Só o clamor dos desgraçados
é cada vez mais imenso!"

         Nessa diretriz, o lugar principal cabe ao negro. Não sabemos se, em outro poeta da América, terão encontrado a mesma ressonância emotiva, a humildade, a resignação, a bondade congénita, a alegria milagreira, a magia anímica, a graça dengosa e a sensualidade da raça preta. "Poemas negros" são um remate consumado, sob todos os aspectos, dos poemas nordestinos. Sem medo de errar, pode-se dizer que, entre nós, Jorge de Lima, excede de muito o Guilherme de "Raça" e o Bopp de "Urucungo". Confrontados com ele, nesse terreno, os últimos nos dão a impressão de virtuoses, de hábeis artífices. Em Jorge de Lima, a piedade pelo negro, que se amplia em reivindicação social no "Olá! Negro" e outras passagens, se prende a um emaranhado de sensações, instintos e sentimentos que se afundam nas reminiscências da infância. Aqui a simpatia nos aparece sob uma forte coloração erótica, estreitamente associada ao fascínio exótico das criaturas de cabelo pixaim e epiderme negra e lisa. Vêde esta confissão de "Ancila Negra", realçada pelo sintomático verbo "recalcar". 

      "Há muita coisa a recalcar,
Celidônia, ó linda moleca ioruba
que embalou minha rede,
me acompanhou para a escola
me contou histórias de bichos
quando eu era pequeno,
muito pequeno mesmo.

        Há muita coisa ainda a recalcar:
as tuas mãos negras me alisando,
os teus lábios roxos me bubuiando
quando eu era pequeno
muito pequeno mesmo
."

         Por fim, o reencontro das crenças da infância, ou, pelo menos, o desejo de voltar a crer com a segurança do menino.   Esse devocionismo fraternal do Nordeste, de padres milagreiros, de invocação e promessa aos oragos, de santos padrinhos de meninos e moleques, de profissões coloridas e festas barulhentas, de sincretismo religioso em que se acomodam as tradições lusas e as crendices africanas, desvenda-lhe, ao evocá-lo, uma como que bem-aventurança perdida, na ingenuidade das origens, e que só se pode recuperar, na idade adulta, na dilaceração, sofrendo e pensando. 

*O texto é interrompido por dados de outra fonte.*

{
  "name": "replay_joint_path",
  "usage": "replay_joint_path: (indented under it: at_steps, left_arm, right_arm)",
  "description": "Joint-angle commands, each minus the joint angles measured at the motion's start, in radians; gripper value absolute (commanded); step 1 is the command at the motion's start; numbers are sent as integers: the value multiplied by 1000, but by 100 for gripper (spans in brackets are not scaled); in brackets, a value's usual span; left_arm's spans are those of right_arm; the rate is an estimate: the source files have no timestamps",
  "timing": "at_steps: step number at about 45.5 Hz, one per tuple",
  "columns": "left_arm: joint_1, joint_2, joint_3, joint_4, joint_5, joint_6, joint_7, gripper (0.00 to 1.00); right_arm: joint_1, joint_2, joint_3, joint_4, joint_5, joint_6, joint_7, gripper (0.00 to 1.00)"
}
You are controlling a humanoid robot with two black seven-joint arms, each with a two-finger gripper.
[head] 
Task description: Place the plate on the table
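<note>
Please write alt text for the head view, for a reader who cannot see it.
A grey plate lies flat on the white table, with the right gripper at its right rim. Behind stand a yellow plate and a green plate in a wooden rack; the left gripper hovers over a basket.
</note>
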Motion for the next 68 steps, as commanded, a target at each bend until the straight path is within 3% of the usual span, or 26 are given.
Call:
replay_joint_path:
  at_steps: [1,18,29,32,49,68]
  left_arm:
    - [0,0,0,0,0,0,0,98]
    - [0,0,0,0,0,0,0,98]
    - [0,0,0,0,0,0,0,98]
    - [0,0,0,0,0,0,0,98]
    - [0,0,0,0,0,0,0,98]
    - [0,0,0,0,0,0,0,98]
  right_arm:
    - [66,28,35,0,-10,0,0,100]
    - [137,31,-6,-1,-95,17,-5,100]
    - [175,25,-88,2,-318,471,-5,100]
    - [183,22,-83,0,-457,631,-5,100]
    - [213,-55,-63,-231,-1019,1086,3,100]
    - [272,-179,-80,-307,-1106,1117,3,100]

"Padre Nosso que estais no Céu,

perdi meu credo que tu me deste.

Eu era menino: "Creio em Deus Padre..."

Que força me dava a tua oração!

Santa Maria, mãe de Jesus,

perdi as armas que Deus me deu!"

 

         A terra milagreira do Nordeste conduziu o poeta ao limiar de outro país, em que a fé reconquistada vai reflorir em novas formas estéticas.